Inappropriate / Obscenity / Profanity Language Filter

(Daniel) #1

Hi there,

Manual moderating (either by assigned moderators or trusted users) is important, but I think some moderation at Discourse can be automated.

For example we can restrict usage of names with swear words, or posting comments or topics that contain swear words. This list of swear words can be editable so that admins can adjust it for specific community at hand.

Posts, users or topics that do not pass the filter can be blocked altogether or marked for moderator’s review, etc.

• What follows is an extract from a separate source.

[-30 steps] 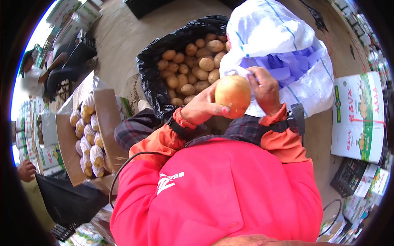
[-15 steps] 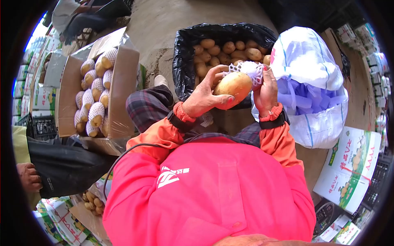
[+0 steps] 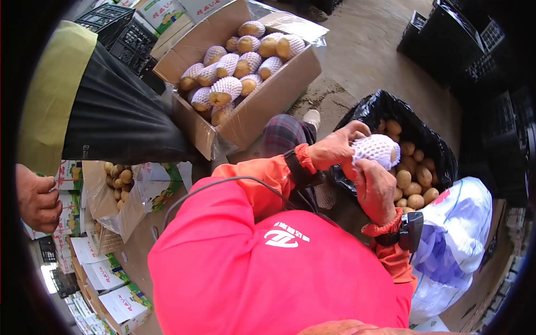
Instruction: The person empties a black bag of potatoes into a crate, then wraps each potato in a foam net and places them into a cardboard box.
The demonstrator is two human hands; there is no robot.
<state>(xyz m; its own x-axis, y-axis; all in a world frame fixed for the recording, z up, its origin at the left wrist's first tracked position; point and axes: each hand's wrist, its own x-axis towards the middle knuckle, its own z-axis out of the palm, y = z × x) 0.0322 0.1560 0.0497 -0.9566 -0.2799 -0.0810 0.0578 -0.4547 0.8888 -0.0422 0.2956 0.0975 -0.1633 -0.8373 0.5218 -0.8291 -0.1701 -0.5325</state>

URL filtering is a built-in feature in all decent forum software, why not have the same for swear words?

What do you guys think?

Blocking email addresses using profanity filter?
(Sjors) #2

I think this is also part of the long term goal the team has set for Discourse, (semi) automatic moderation. They assume a moderator can’t see everything, so moderation should be crowdsourced. Check Jeff’s latest presentation: Forums Are Dead, Long Live Forums

(Daniel) #3

@sjors I have actually watched that video yesterday :slight_smile: On that note, language filter is a step towards (semi)automatic moderation, isn’t it?

(Sam Saffron) #4

Auto flagging based on swear words etc may be appropriate for some forums and totally on the longer term roadmap. I do not think the core team plan to work on it in the near future, but if a developer wants to contribute this we would be happy working with them to specify how it works, etc.

I think there are 2 options you can take.

  1. Total block of certain words … not that effective cause people will simply type fuckk you.
  2. Auto flag posts with certain words in them, should work quite effectively cause it is hidden.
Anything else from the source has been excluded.